Woman Receives Death Penalty for Starving, Burning Stepdaughter
A stock photo of a judge's gavel. (Joe Raedle/Getty Images)
Janita Kan
4/30/2019
Updated:
4/30/2019

A Georgia woman has been sentenced to death by lethal injection for starving her 10-year-old stepdaughter to death and then burning her emaciated body.

The jury took less than three hours on Monday, April 29 to convict Tiffany Moss, 36, to all six charges against her including murder, felony murder, cruelty to a child, and trying to conceal a death, in the killing of her stepdaughter Emani. A day later the six men and six women delivered their sentence—ending the highly disconcerting trial that lasted four days, reported AJC.

According to the news website, Moss, who represented herself in court and provided no defense, showed no emotion as the decision was read aloud.

Following the guilty verdict, Gwinnett District Attorney Danny Porter, who announced his intention to seek the death penalty early in the case, urged the jury to choose the death penalty.

“Our criminal justice system is based on an idea that you have to pay, you have to submit to the law, depending on what crime you commit,” Porter said, reported Albany Herald.

“A parking ticket may cost you $10. A speeding ticket may cost you more. A burglary is probably going to cost you some years. But there are some crimes that are so horrible, so heinous, the only balance you can pay is with your life.”

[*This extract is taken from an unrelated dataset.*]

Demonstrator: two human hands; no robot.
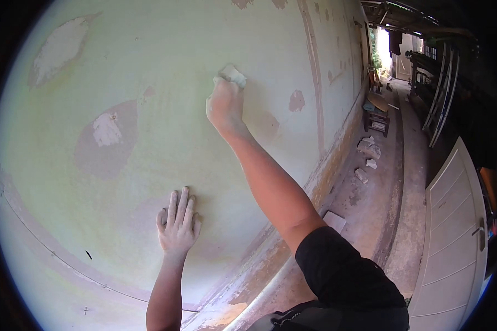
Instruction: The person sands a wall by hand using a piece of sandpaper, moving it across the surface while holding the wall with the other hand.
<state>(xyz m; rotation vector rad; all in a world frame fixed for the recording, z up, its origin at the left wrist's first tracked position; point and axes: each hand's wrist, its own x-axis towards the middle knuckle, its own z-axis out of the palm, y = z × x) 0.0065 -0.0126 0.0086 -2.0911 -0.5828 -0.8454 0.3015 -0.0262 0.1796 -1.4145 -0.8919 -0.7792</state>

He added that Moss did not deserve a sentence of life with parole because she was not going to change.

“She’s shown you too much of her capacity for cruelty. There will always be that dark side waiting to come out,” the district attorney said.

At the end of Monday, a superior court judge granted the jury’s request to go home “and sleep on” the decision, after they informed him they were at an impasse on the sentence, reported AJC.

Unacceptable Suffering

During the trial, the jury was presented with the harrowing details of how Moss tortured the 10-year-old girl, confining her in a room without food until she wasted away.

Assistant District Attorney Lisa Jones told the court that Emanu’s abuse began three years before the young girl’s death in the fall of 2013.

When Emani was six, Moss had struck the girl with a belt for not doing her homework. After a teacher noticed Emani’s bruises, Moss was charged with child cruelty. She pleaded guilty and was placed on probation, while also losing her job.

Jones said from that point Moss started to despise Emani.

“Emani was nothing [to Moss]; she was a nuisance, she was ugly, she was nothing. She was a pain, she was disposable, she was trash,” Jones said during her closing arguments, reported Albany Herald.

Jones said when the Moss family lived with relatives, Emani was fine as she had someone keeping an eye on her, but when the family lived alone, Emani suffered.

After the family moved into their own three-bedroom apartment, Moss and Emani’s father, Eman Moss, decided to homeschool Emani.

“That was the beginning of the end for Emani ... Home schooling was code words for isolate and hide. She will not have a teacher who can save her and protect her,” Jones said.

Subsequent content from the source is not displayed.